▸ Required action
Every entry that follows should be reproduced exactly.

======== The input ========

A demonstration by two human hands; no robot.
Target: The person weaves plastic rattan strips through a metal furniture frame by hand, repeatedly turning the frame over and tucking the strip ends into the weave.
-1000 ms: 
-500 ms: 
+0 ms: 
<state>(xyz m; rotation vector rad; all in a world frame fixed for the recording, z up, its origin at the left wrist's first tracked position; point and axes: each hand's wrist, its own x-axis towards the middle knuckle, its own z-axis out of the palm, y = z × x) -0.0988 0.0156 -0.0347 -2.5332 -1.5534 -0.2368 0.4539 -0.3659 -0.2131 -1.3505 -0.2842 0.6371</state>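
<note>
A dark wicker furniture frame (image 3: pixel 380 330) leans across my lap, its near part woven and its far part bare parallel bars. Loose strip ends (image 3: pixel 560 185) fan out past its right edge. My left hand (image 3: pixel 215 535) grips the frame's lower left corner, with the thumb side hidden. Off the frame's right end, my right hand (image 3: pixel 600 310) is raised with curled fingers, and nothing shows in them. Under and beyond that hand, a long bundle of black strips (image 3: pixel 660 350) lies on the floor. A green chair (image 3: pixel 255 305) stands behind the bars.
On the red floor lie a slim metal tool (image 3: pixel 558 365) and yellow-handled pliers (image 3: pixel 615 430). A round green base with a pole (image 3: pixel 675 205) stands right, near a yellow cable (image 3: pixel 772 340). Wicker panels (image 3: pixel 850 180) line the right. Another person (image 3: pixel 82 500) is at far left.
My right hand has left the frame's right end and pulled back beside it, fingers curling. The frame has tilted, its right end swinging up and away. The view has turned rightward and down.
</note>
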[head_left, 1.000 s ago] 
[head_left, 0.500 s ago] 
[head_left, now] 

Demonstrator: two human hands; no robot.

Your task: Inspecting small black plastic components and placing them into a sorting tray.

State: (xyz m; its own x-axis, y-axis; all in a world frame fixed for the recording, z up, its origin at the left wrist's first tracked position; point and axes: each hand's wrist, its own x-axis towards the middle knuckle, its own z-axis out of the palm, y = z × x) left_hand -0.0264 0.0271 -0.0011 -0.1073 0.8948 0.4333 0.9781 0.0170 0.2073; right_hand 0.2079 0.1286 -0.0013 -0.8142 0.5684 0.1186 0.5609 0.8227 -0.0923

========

▸ Task output
A demonstration by two human hands; no robot.
Target: The person weaves plastic rattan strips through a metal furniture frame by hand, repeatedly turning the frame over and tucking the strip ends into the weave.
-1000 ms: 
-500 ms: 
+0 ms: 
<state>(xyz m; rotation vector rad; all in a world frame fixed for the recording, z up, its origin at the left wrist's first tracked position; point and axes: each hand's wrist, its own x-axis towards the middle knuckle, its own z-axis out of the palm, y = z × x) -0.0988 0.0156 -0.0347 -2.5332 -1.5534 -0.2368 0.4539 -0.3659 -0.2131 -1.3505 -0.2842 0.6371</state>
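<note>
A dark wicker furniture frame (image 3: pixel 380 330) leans across my lap, its near part woven and its far part bare parallel bars. Loose strip ends (image 3: pixel 560 185) fan out past its right edge. My left hand (image 3: pixel 215 535) grips the frame's lower left corner, with the thumb side hidden. Off the frame's right end, my right hand (image 3: pixel 600 310) is raised with curled fingers, and nothing shows in them. Under and beyond that hand, a long bundle of black strips (image 3: pixel 660 350) lies on the floor. A green chair (image 3: pixel 255 305) stands behind the bars.
On the red floor lie a slim metal tool (image 3: pixel 558 365) and yellow-handled pliers (image 3: pixel 615 430). A round green base with a pole (image 3: pixel 675 205) stands right, near a yellow cable (image 3: pixel 772 340). Wicker panels (image 3: pixel 850 180) line the right. Another person (image 3: pixel 82 500) is at far left.
My right hand has left the frame's right end and pulled back beside it, fingers curling. The frame has tilted, its right end swinging up and away. The view has turned rightward and down.
</note>
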[head_left, 1.000 s ago] 
[head_left, 0.500 s ago] 
[head_left, now] 

Demonstrator: two human hands; no robot.

Your task: Inspecting small black plastic components and placing them into a sorting tray.

State: (xyz m; its own x-axis, y-axis; all in a world frame fixed for the recording, z up, its origin at the left wrist's first tracked position; point and axes: each hand's wrist, its own x-axis towards the middle knuckle, its own z-axis out of the palm, y = z × x) left_hand -0.0264 0.0271 -0.0011 -0.1073 0.8948 0.4333 0.9781 0.0170 0.2073; right_hand 0.2079 0.1286 -0.0013 -0.8142 0.5684 0.1186 0.5609 0.8227 -0.0923

This exercise is now done.